THE RETURN




Outside the screams of victory preceded the flags flapping on the wind, going over the streets among detonations in the air. Ecstatic crowds stepped on the cobblestones in front on Martina's house, acclaiming the name of the victors and eliciting derision from the defeated.

She paid no attention to the racket and went to great lengths cleaning the furniture once and again. The floor was mopped, the window panes were spotless and the best table linen was on. She once more put in order the chairs around the round table in the centre of the room and came into the kitchen.

The stew on the stove was ready and would keep warm for a while. It would not take long to reheat it if necessary. Venancio would be here soon and, after so long without his mother's cooking, he wouldn't mind for a few more minutes.

Martina went over everything again. Nothing else was left to do, but she could not just stand there waiting. The war was over and her son was coming back home. Venancio was the only child left after the death of her husband and other two sons, one when being only a boy, a victim of a bad fever, the other one and his dad under the ferocious enemy fire. Her house had been a gloomy cave since the men raised in arms; shutters closed, lean soups on the table. Darkness and silence were her only companions while she awaited and prayed for everything to be over, and hers to come back safe and sound. At least part of it had been tended to, at least one of them was coming back home.

When she heard the door, Martina ran out of the kitchen. In the hall she found a soldier with dusty and worn-out clothes, his skin dry and smudged. She looked at him for a few second, unsure of who she was seeing. The cheeks were too hollow, the eyes too dark, the way of looking... The way of looking was not the same, but there was no doubt that man was her little Venancio.
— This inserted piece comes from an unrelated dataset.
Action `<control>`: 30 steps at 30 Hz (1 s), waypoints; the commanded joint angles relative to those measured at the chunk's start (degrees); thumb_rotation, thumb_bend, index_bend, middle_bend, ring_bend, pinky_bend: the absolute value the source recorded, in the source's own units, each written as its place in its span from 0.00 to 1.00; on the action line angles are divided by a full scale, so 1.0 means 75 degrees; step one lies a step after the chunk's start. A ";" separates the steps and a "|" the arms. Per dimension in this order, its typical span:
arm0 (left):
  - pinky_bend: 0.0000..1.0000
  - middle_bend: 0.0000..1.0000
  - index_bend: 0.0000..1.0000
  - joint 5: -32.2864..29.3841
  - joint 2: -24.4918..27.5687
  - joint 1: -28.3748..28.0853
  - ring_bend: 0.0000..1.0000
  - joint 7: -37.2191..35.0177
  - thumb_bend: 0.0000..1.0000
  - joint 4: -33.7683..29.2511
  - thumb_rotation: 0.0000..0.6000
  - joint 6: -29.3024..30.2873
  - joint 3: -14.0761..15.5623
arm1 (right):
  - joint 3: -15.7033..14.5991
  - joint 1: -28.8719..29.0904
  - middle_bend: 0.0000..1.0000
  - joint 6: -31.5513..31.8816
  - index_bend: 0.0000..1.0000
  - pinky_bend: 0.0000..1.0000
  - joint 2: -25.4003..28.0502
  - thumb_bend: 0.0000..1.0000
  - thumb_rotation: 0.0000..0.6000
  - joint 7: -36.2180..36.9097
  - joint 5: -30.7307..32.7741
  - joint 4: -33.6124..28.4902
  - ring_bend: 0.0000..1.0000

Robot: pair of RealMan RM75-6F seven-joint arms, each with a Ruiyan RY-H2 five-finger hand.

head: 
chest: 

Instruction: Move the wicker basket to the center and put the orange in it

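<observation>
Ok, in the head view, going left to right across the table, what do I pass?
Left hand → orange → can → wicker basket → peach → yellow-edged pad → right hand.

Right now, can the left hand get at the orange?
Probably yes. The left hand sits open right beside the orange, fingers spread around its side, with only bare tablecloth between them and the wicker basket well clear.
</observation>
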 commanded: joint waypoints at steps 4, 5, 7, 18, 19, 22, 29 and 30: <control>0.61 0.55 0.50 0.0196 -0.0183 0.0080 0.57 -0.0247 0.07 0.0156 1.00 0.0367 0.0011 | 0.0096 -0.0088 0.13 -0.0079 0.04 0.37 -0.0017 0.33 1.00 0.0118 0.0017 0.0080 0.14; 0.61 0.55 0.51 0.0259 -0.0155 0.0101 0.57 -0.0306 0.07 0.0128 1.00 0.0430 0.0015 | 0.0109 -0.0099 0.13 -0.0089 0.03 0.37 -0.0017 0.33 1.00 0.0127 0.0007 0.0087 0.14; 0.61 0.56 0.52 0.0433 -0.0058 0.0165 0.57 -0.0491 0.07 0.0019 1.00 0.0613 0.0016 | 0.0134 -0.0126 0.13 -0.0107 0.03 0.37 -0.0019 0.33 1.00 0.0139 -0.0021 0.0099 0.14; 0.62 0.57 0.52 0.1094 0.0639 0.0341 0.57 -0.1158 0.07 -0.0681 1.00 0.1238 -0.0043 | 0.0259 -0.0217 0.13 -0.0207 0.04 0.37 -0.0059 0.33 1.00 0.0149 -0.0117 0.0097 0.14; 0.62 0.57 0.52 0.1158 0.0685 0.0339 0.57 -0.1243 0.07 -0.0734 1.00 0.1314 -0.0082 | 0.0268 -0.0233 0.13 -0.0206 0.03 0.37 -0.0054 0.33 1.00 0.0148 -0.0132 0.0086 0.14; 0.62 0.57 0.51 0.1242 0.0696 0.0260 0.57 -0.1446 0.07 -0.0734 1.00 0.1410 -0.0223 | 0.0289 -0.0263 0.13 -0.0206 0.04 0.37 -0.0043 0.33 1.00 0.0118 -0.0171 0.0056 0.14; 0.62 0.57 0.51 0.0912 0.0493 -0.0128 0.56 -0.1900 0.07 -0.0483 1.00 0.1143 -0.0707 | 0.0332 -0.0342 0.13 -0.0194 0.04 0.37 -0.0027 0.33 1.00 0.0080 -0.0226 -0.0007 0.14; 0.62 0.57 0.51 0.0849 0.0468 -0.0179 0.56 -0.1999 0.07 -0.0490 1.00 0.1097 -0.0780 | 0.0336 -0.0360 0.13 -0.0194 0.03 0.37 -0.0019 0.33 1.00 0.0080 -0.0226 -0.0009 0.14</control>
Martina ran to embrace him, but he did not hold her back and got rid of her to cross the room, dropping the big backpack on his way. His boots left muddy footprints on the clean floor. Venancio let himself fall into a chair.

“I've cooked your favourite stew”, said Martina. “It's still warm”.

But Venancio made no reply. His eyes were lost gazing at some point beyond the walls of the house. His face looked like the spitting image of weariness and despondency. Three years had past since Martina last saw her son, and yet he seemed to be thirty years older. The forceful smile of the young man who had followed his dad and big brother was gone now. The light on his eyes extinct. It was as if her son had been left behind in some dirty battleground and only his body had come back home. An empty vessel.

“Venancio, my boy, what happened?”

The dark pools in which Venancio's eyes had turned looked to Martina with apathy, and a terrible grief poured out of them, suggesting wounds so deep as they were incurable.


“That we won, mom”, he said. “We won”.